While the Bill of Rights 1689 guaranteed freedom of speech for Parliament, this privilege extended only to Members of Parliament and not to the general public. For commoners, the law traditionally permitted prior restraint but allowed for post-publication punishment for any speech deemed to criticize the government, religion, or officials, meaning there was no protection from arrest or prosecution for "bad sentiments" or seditious words.

For all the hatred of democracy one hears in libertarian and conservative circles, one is hard pressed to find a monarchy that offers a preferable alternative. Nor does turning to selling the notion of liberalism and republicanism as a non-democratic republic as some sort of aristocracy rather than a substantively democratic representative government. If anyone has found a few that is less greedy and self-serving than the many, I’d like to know about it.

China, Cuba, and North Korea are good examples of non-democratic republics because they neither conduct democratic elections nor protect minority rights. Other prominent examples include Iran, Algeria, Angola, Burma (Myanmar), Libya, Pakistan, Sudan, Syria, Uzbekistan, and Zimbabwe. But at least they don’t have to worry about the voters demanding too many handouts.

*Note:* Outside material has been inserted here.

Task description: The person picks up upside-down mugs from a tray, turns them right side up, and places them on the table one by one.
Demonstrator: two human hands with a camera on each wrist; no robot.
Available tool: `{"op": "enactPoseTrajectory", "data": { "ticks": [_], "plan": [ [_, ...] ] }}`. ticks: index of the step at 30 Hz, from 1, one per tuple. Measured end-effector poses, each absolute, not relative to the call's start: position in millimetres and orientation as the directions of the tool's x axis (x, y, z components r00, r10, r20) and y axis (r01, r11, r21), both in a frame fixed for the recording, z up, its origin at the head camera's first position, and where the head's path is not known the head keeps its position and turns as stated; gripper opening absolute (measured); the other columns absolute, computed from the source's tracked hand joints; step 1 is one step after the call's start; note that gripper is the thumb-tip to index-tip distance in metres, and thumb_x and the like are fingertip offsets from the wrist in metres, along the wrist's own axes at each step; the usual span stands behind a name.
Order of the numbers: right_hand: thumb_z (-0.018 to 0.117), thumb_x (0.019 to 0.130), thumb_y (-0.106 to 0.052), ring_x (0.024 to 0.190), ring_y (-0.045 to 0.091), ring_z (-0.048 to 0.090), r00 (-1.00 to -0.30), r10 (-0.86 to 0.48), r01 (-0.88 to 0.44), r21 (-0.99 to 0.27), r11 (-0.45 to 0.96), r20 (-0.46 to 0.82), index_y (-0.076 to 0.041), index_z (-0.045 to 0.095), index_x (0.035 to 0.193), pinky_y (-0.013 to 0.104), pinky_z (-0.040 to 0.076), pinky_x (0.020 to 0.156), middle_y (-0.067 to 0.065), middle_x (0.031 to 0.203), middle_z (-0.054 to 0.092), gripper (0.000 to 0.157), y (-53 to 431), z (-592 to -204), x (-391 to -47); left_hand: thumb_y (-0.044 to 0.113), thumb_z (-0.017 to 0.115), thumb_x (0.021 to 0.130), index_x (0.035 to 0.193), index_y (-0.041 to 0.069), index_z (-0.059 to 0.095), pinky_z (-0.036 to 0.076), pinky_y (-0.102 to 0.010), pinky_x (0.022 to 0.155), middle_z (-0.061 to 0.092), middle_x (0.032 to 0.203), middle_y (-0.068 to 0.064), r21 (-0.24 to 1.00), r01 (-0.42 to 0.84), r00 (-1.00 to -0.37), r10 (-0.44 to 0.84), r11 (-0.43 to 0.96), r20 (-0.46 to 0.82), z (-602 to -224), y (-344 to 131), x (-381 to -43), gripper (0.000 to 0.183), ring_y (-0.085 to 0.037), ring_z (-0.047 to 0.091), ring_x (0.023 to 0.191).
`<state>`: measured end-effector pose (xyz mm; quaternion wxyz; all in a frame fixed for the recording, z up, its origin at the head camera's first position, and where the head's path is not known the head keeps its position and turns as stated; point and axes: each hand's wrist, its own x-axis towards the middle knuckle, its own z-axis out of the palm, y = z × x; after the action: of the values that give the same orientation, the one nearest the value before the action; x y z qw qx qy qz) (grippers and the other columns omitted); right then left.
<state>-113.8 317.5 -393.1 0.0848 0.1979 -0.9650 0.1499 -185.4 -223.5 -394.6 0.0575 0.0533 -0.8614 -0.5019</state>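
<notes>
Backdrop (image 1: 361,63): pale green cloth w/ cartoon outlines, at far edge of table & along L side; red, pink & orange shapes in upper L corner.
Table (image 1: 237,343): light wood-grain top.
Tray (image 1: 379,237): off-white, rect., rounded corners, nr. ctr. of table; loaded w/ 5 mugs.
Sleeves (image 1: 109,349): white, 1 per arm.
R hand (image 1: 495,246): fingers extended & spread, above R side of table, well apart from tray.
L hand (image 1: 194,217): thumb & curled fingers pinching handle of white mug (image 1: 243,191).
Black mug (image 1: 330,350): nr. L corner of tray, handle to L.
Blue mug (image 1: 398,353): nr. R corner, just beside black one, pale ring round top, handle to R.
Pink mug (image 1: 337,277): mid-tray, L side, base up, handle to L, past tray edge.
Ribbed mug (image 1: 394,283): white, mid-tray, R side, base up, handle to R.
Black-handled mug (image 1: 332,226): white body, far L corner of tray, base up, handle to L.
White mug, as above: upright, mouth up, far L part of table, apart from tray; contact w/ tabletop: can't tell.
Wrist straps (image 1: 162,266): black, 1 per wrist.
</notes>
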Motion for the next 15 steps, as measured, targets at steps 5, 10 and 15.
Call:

These countries, although clearly much, much worse than Australia, do share with Australia the feature of having no formal constitutional recognition of local autonomy and competencies. Local government in Australia operates with limited autonomy as the third tier of government, existing solely as a statutory creation of state and territory laws rather than having constitutional recognition. The Australian Constitution does not mention local government, and previous referendums in 1974 and 1988 to grant it constitutional status were unsuccessful.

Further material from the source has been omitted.